By Roy Mabasa
Philippine originated words like OFW (overseas Filipino worker), trapo (‘a politician perceived as belonging to a conventional and corrupt ruling class) and bongga (extravagant, flamboyant; impressive, stylish) were just some of the new additions to the third edition of the Oxford English Dictionary (OED).
These new Filipino contributions were unveiled in an event hosted by Sentro Rizal on June 14 at the Philippine Embassy in London in celebration of the uniqueness and creativity of Philippine English, as seen through the lens of the OED.
OED representatives led the presentation of its latest and current edition containing a large number of words and senses from emerging varieties of English from across the globe, one of which is Philippine English.
The OED’s third edition also sees the inclusion of several words originating in the Philippines and new senses of existing English words like gimmick (meaning a night out with friends) and viand (a meat, seafood, or vegetable dish that accompanies rice in a typical Filipino meal).
Likewise added in the OED are loanwords from Filipino like halo-halo (a dessert made of mixed fruits, sweet beans, milk, and shaved ice), and kilig (exhilaration or elation caused by an exciting or romantic experience), from Chinese, like pancit (‘noodles’), and from Spanish, like pan de sal (‘a bread roll’) and despedida (‘a going-away party’); and formations in English that are only used in the Philippines, like kikay kit (‘a cosmetics case’) and comfort room (‘a toilet’).
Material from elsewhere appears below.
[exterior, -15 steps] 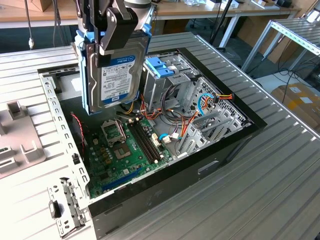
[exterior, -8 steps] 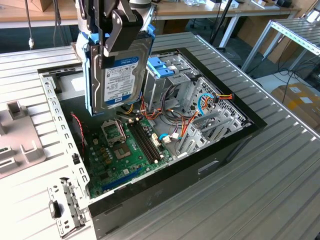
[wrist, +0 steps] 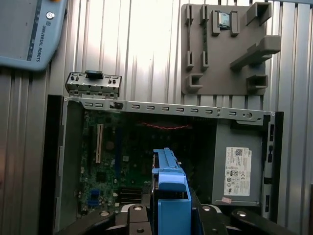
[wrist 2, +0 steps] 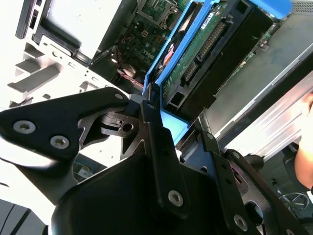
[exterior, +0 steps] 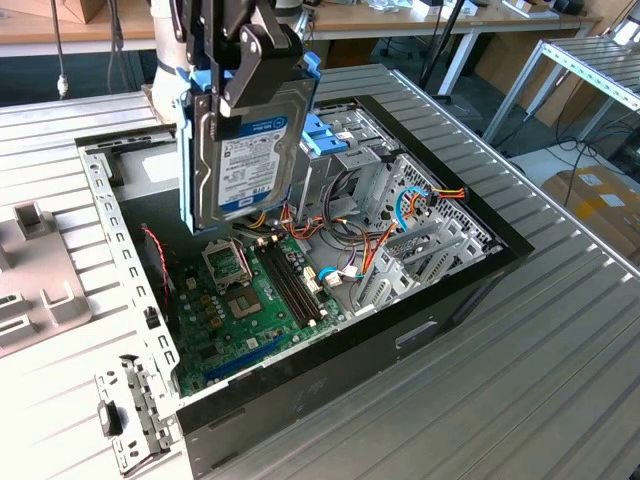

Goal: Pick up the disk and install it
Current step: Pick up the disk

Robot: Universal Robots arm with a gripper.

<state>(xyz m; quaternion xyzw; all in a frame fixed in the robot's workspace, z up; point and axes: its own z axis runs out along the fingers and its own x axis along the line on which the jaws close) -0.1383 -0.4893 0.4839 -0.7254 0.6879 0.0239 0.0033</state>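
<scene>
The disk (exterior: 245, 150), a dark grey hard drive with a white label and a light-blue carrier rail, hangs upright on edge above the open computer case (exterior: 400, 330). My gripper (exterior: 255, 60) is shut on its upper end, black fingers clamped on both flat sides. The disk's lower edge hovers over the green motherboard (exterior: 250, 300), apart from it. In the second wrist view the disk (wrist 2: 210, 44) shows its circuit-board side and blue rail, held in the gripper (wrist 2: 168, 122). In the first wrist view the blue rail of the disk (wrist: 168, 196) stands between the fingers (wrist: 134, 213).
A metal drive cage topped by a blue bracket (exterior: 335, 135) stands in the case behind the disk, beside bundled cables (exterior: 400, 210). A grey fixture plate (exterior: 30, 270) lies on the exterior view's left. A power supply (wrist: 239, 166) and a teach pendant (wrist: 29, 29) show too.
</scene>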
“The OED is pleased to have this opportunity to collaborate with Sentro Rizal and to present its work on Philippine English to a Filipino audience in London,’ said Dr. Danica Salazar, the dictionary’s World English Editor.
She added that OED is “committed to making space for words from the Philippines, as by doing so, we recognize how its Filipino speakers contribute to the richness and diversity of English.”
Former OED chief editor John Simpson spoke about how Philippine vocabulary has been covered by earlier editions of the OED while Dr. Salazar talked about more recent Philippine additions.
Also participating in the event was Dr. Ariane Borlongan of the Tokyo University of Foreign Studies, editor of a handbook on Philippine English soon to be published by Routledge, shared his thoughts on the current state of Philippine English research.
“Filipinos have enriched the English vocabulary since the language was first introduced to the country on a wide scale at the turn of the 19th century. Since then, Filipinos have not only contributed new words but have also expanded the meanings of existing ones,” Ambassador Antonio Lagdameo said in a statement, adding that the Embassy through Sentro Rizal London is proud to work with OED in sharing how Philippine English has evolved over the years.
The Oxford English Dictionary is the principal historical dictionary of the English language, featuring 600000 words, three million quotations, and over 1000 years of English.